Psoriasis is an immune-mediated inflammatory disease (IMID) that behaves arbitrarily. It occurs in unexpected outbreaks. Yesterday you were good, today less good and tomorrow maybe very bad. Sometimes it produces comorbidities, that is, secondary diseases triggered by the inflammation that psoriasis causes in the body. That is why Escribano’s dermatologist, who does not return to the consultation until February, has insisted that if she suffers any joint pain she go to the hospital. You have to be very alert in case you develop psoriatic arthritis, which affects between 10% and 30% of psoriasis patients, one of the most common comorbidities.
Associations and doctors reiterate that psoriasis is not contagious. It is not hereditary either, but there is a genetic predisposition to suffer from it. A third of those affected have immediate family members who have suffered from it. “My father and my sister have them,” Escribano remembers. “With the first plaques and itching, the diagnosis was clear,” he says.
Castiñeira, like all specialists who deal with psoriasis patients, remembers the importance of an early and rapid diagnosis. “The disease has a trace,” he says, referring to the fact that the damage accumulates, that the plaques ‘have memory.’ That is why Escribano’s dermatologist insists so much on monitoring any pain in the knees or fingers and toes. You have to be careful so that irreversible injuries do not occur. Thanks to the advancement of treatments, psoriasis and psoriatic arthritis, always classified as chronic, are shedding this surname because patients experience very long phases without any injury.
Sunbaths
Escribano’s parents live in Alicante, so he can swim in the sea and sunbathe on the beach frequently, something that has always been very good for his injuries. That is when they have sprouted, when all that remains is to stick to the treatment or change the existing one. But patients learn to know their bodies over time. They know what can cause plaques to appear on the skin and try to anticipate or remedy them. Escribano repeats it throughout the entire interview: stress causes injuries.

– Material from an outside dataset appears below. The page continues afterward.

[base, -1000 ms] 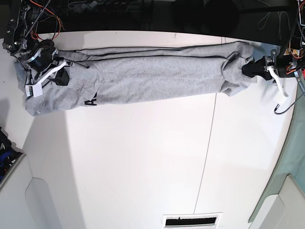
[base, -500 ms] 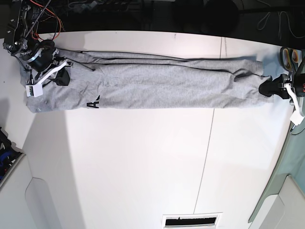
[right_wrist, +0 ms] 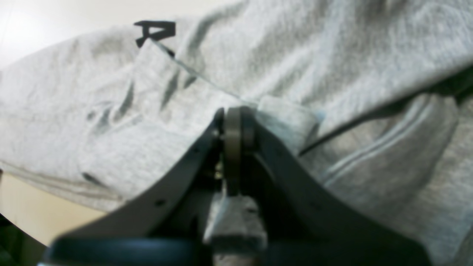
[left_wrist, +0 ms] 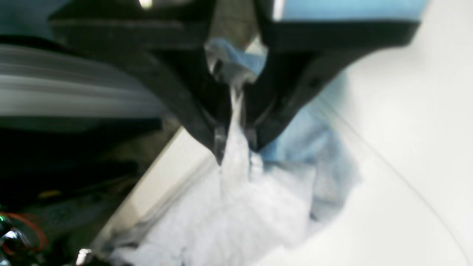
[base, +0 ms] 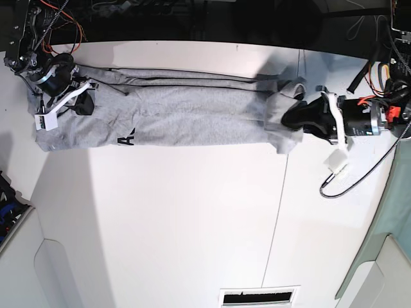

The patient Esther Escribano, in the windmills of Alcázar de San Juan (Ciudad Real).RAP
And stress is generated by changes such as a new job or moving to another city, but also changes in weight – psoriasis patients are between two and four times more likely to be diagnosed with obesity. “I’ve been going to a nutritionist for a while because I have a tendency to gain weight,” says this woman from La Mancha, who says she eats everything but in a more organized way. He has increased his consumption of fruit and vegetables, he has stopped snacking between meals and he has reduced junk food. “You have to allow yourself certain things because if you take everything away it would cause me stress,” she says without sarcasm. One of the things that she allowed herself was to change Madrid for Alcázar de San Juan, her town, where she does not plan to leave again in her life.